Des pays comme le Nigéria, le Rwanda et l’Afrique du sud entre autres, ont assisté à
l’installation sur leurs territoires de « géants » tels que Uber et Airbnb, mais également à l’émergence d’innovations locales qui répondent directement aux besoins des populations.
En Afrique du sud, le service en ligne de ménage sur demande SweepSouth a connu un succèsfulgurant en un temps record augmentant ses recettes de 450% lors des quatre premiers mois de fonctionnement. La plateforme permet de connecter les propriétaires avec des professionnels de nettoyage domestique fiables et expérimentés.
Au Rwanda, SafeMotos offre un service à la demande de motocyclettes-taxis avec des chauffeurs à la conduite irréprochable. Le service fait de la sécurité son cheval de bataille et utilise une combinaison de logiciels installés sur les téléphones intelligents des chauffeurs pour contrôler la qualité de conduite de ces derniers.
Au Nigéria, Prepclass connecte les professeurs-tuteurs avec les étudiants. Ce service est un succès phénoménal et les fondateurs de cette plateforme doublent leurs revenus en moyenne tous les 3-4 mois.
L’économie collaborative offre bien plus que la possibilité de louer des espaces, des outils et des moyens de transport. Elle permet en plus de faciliter l’accès à des financements participatifs (Crowdfunding) à des taux très compétitifs. Elle peut également être une solution au chômage avec la possibilité d’accéder à de multiples emplois numériques (travail à la pige ou microboulot) ou de monnayer son expertise à travers les plateformes de Free-lance etc.
Les avantages et opportunités qu’offre cette « nouvelle » façon d’échanger des biens et servicessont nombreux. Raison pour laquelle, les pouvoirs politiques doivent redoubler d’efforts et accélérer le développement des infrastructures des télécommunications et notamment les infrastructures mobiles pour permettre des couvertures plus complètes des territoires.

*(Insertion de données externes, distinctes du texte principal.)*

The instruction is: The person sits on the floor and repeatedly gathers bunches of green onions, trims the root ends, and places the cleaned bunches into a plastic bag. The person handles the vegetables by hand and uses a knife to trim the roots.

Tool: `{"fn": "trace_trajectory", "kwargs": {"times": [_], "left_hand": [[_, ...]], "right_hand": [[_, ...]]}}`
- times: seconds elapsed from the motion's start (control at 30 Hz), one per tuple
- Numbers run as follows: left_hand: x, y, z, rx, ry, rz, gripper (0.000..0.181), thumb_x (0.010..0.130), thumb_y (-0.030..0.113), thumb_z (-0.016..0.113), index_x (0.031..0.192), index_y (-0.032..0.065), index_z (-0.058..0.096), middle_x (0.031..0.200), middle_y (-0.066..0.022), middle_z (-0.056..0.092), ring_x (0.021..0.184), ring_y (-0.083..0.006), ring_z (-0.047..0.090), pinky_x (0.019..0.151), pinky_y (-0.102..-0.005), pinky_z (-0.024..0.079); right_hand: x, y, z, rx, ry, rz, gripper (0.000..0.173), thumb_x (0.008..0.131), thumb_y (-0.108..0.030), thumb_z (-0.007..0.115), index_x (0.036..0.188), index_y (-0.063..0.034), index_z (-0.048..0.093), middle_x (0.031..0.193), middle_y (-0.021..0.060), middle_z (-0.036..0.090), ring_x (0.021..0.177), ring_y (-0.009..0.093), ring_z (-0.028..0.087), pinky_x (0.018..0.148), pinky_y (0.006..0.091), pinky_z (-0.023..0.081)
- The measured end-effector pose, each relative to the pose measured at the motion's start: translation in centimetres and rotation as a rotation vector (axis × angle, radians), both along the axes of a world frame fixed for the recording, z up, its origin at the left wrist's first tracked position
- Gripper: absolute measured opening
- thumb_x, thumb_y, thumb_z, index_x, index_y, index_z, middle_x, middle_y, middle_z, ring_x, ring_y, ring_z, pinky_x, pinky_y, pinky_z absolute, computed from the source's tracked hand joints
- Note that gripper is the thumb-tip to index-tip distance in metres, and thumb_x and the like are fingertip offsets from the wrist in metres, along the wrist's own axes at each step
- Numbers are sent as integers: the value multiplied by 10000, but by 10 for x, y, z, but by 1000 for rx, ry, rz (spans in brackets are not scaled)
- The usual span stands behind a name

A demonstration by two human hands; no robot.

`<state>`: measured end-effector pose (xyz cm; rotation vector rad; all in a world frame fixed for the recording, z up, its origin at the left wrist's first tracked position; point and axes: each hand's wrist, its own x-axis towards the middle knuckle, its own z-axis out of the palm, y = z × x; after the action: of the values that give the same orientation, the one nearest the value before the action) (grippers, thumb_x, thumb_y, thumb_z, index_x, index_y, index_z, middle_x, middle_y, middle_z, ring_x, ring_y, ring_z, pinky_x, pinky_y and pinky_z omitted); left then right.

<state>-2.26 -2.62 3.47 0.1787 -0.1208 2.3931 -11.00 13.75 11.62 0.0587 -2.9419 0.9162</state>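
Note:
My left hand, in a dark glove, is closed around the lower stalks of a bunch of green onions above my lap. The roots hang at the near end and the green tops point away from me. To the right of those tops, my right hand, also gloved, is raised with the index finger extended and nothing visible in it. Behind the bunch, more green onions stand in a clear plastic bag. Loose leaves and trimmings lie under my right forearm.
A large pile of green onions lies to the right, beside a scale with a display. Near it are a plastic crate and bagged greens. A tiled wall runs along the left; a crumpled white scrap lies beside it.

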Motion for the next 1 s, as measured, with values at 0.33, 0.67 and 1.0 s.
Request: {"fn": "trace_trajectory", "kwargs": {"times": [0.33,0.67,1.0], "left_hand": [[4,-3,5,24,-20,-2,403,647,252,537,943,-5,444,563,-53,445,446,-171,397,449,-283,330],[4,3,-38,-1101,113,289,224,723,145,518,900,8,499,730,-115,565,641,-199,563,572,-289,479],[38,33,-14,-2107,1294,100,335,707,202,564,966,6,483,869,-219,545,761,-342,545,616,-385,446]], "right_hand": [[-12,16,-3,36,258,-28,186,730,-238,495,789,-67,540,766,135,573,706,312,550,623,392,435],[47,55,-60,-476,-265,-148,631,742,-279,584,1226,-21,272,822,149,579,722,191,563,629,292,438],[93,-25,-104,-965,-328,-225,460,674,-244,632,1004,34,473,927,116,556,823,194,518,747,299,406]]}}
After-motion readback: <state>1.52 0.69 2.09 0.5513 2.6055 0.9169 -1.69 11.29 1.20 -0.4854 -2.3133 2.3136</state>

Réduire la fracture numérique permettra une amélioration des accès des populations aux réseaux et services numériques et servira de socle pour bâtir des environnements numériques propices aux innovations. C’est dans ces conditions que des plateformes favorisant l’identification en ligne, la réputation et bien évidemment la sécurité des échanges et transactions pourront proliférer tout en augmentant la confiance qui est un élément essentiel des échanges pair à pair.
Les gouvernements auraient également tout intérêt à développer des législations adaptées pour un encadrement plus adéquat de ce modèle et ainsi éviter les abus potentiels.
Dans certaines parties du globe, les impacts de l’économie collaborative ont été très importants sur les administrations publiques et municipales, notamment dans les secteurs du transport et de l’hôtellerie.

Nous avons tous en tête les images des nombreuses grèves et coups de colère des taxis et autres professionnels de l’hôtellerie.
Il n’existe présentement pas de consensus dans la façon dont les administrations doivent répondre aux défis législatifs que pose ce modèle. Certaines villes ont mis à jour leurs politiques pour légitimer ces entreprises perturbatrices, là où d’autres ont préféré limiter le développement de ces dernières par la mise en place de mesures spéciales.
Favoriser le développement d’infrastructures, encourager l’innovation et adapter les législations permettront de tirer le maximum de ce concept, de booster l’économie, de formaliser certains pans du secteur informel et ainsi de bénéficier pleinement de ses nombreux avantages.
En Afrique nous partageons depuis si longtemps, avec l’économie collaborative nous partagerons davantage et mieux.